(LISTED ENTRIES begins)

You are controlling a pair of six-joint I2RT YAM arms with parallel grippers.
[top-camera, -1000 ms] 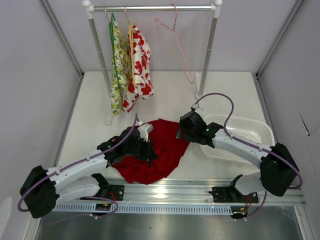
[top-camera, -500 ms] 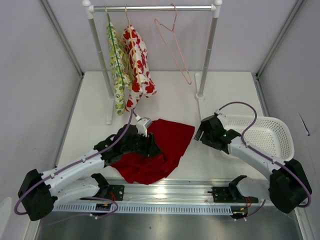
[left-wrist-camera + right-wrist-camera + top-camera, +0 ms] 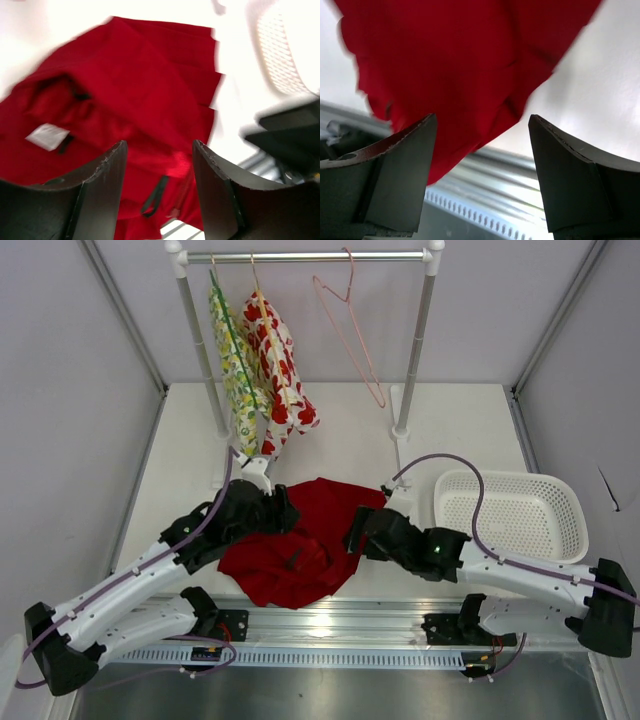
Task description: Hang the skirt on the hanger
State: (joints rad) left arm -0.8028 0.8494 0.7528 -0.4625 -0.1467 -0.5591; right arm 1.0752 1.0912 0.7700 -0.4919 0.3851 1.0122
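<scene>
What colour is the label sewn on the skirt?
White: the label stands out against the deep red skirt, clearest in the left wrist view.

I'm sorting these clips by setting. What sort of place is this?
Probably a robot lab test cell: bare panel walls, left arm and right arm bolted to a metal rail, a small clothes rack, a white basket.

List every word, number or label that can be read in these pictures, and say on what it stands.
No text is readable.
The small white label on the deep red pleated fabric skirt is too blurred to read.
</scene>
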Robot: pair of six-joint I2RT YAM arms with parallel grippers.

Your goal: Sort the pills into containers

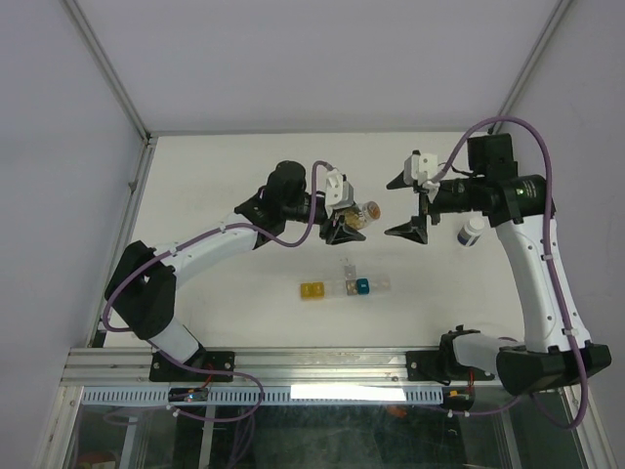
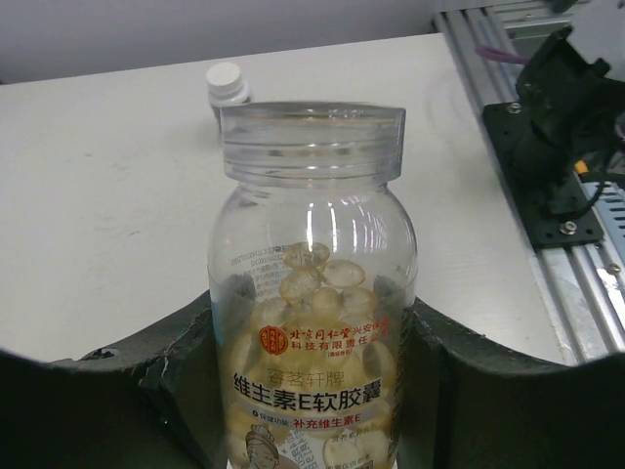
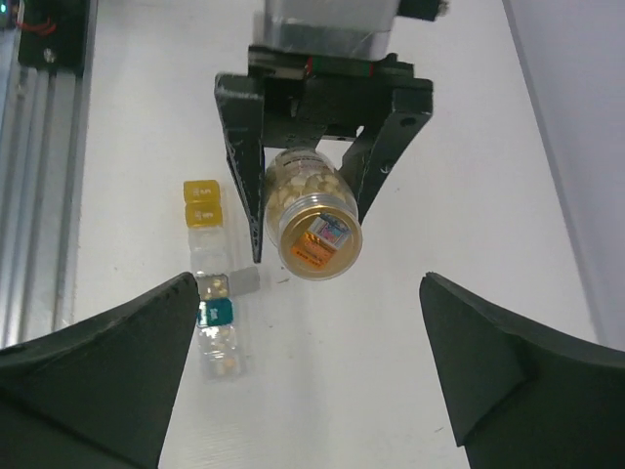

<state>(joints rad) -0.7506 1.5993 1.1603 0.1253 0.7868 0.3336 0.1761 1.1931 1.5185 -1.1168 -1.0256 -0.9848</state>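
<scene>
**A:** From above, how much room is there?

**B:** The white desk (image 1: 244,176) lies bare toward its far edge and the side walls. A metal rail (image 1: 293,363) bounds the near edge. The left fingers (image 1: 342,233) are clamped on a clear pill bottle (image 1: 367,213), held over mid-desk. The right fingers (image 1: 408,231) stand wide apart just beside it, not touching. The containers (image 1: 344,287) sit in a row nearer the rail, and a small white bottle (image 1: 471,233) stands off to the right.

**A:** And the left wrist?

**B:** The bottle is smooth, round, transparent plastic with a printed label, and its ribbed clear lid (image 2: 311,142) is on. Glossy pale-yellow oval pills (image 2: 312,283) are heaped inside. Matte black fingers press both flanks.

**A:** The right wrist?

**B:** The bottle's round end faces the camera between the spread fingers, with open desk on either side. The small square cells lie on the desk in a line left of the bottle: yellow cells (image 3: 202,203), grey cell (image 3: 210,284) with its lid flipped open, teal cell (image 3: 215,313), clear cell (image 3: 223,357).
</scene>
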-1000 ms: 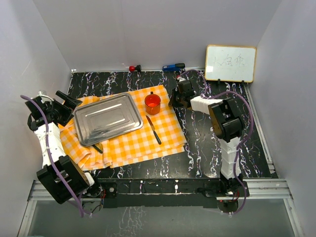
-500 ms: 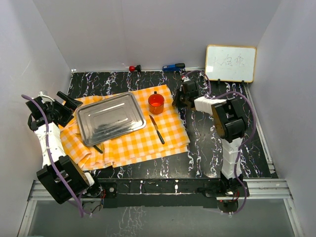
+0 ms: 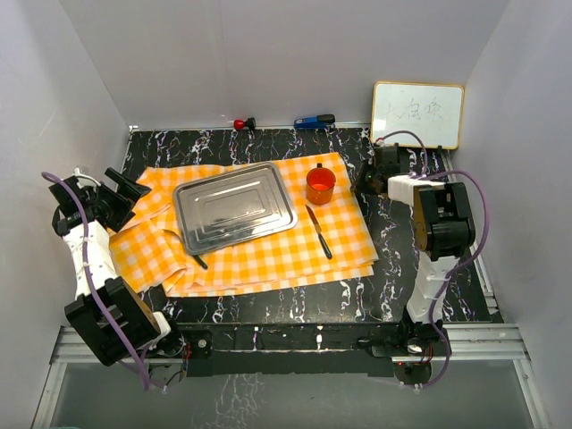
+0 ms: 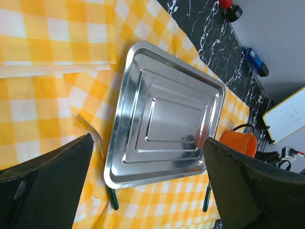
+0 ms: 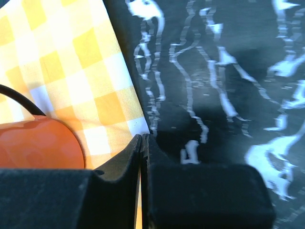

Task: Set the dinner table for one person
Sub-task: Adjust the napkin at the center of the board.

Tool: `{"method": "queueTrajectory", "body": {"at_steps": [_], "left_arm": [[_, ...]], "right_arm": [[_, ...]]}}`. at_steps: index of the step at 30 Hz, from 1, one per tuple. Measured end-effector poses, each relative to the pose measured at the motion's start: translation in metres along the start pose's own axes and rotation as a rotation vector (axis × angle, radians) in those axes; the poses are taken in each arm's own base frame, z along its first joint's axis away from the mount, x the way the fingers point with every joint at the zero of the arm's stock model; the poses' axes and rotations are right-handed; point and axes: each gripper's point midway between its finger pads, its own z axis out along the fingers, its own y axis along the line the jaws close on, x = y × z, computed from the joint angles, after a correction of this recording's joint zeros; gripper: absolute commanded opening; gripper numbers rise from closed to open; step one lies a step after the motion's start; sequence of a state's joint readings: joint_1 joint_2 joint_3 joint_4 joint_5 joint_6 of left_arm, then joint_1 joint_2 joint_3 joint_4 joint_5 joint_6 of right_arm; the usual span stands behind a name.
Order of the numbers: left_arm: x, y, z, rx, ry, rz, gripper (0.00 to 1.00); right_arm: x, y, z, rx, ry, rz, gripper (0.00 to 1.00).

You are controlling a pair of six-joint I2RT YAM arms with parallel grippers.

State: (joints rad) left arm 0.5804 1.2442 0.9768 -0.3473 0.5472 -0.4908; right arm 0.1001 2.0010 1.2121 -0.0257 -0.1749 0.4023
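Dragged rightward, the orange-and-white checked cloth sits nearer centre; my right gripper clamps its edge, my left gripper gapes.

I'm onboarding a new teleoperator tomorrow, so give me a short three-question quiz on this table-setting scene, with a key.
1. True or false: the orange cup stands on the steel tray.
2. Which gripper is shut on the edge of the checked cloth? A) left B) right
3. Fill in: the jaws of the left gripper stand ___.
Key: 1 false, it stands on the checked cloth beside the steel tray; 2 B, the right gripper; 3 open.
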Motion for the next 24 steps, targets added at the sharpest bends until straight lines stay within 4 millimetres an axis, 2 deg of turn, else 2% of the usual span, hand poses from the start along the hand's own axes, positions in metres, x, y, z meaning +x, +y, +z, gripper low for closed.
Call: {"method": "queueTrajectory", "body": {"at_steps": [4,8,19,24], "left_arm": [[0.003,0.003,0.002,-0.005,0.01,-0.007,0.99],[0.004,0.004,0.003,-0.005,0.014,-0.01,0.99],[0.005,-0.001,0.005,0.017,0.021,-0.009,0.99],[0.009,-0.006,0.009,0.032,0.034,-0.005,0.99]], "right_arm": [[-0.007,-0.027,-0.008,0.043,-0.014,0.04,0.0],[-0.01,-0.042,-0.014,0.07,-0.021,0.064,0.0],[-0.017,-0.069,-0.023,0.116,-0.034,0.106,0.0],[-0.022,-0.102,-0.038,0.177,-0.048,0.157,0.0]]}}
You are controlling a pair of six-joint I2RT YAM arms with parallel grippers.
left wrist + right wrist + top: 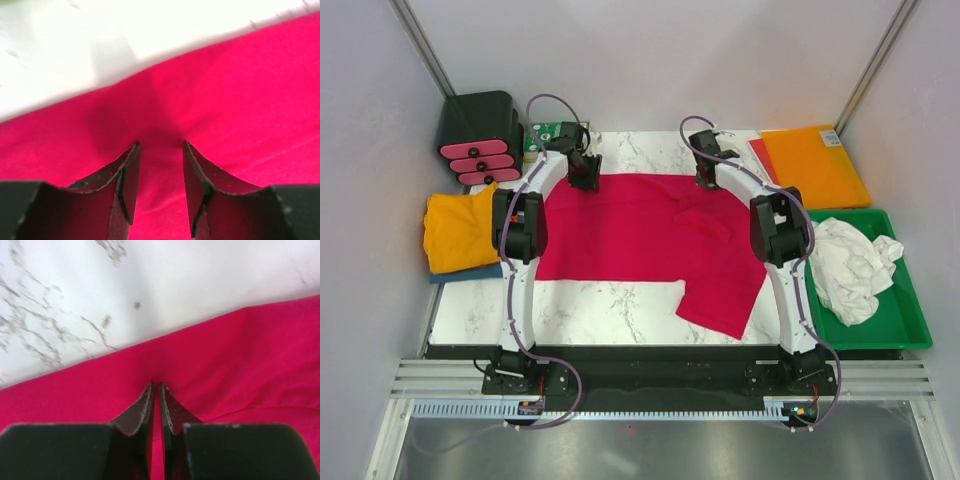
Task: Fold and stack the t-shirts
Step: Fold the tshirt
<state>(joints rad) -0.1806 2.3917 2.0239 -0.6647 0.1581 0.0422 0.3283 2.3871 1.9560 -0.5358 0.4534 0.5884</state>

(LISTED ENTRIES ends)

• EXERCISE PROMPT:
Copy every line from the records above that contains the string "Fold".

• SOLUTION TO THE PROBLEM:
Task: Fold and stack the t-shirts
Step: Fold the tshirt

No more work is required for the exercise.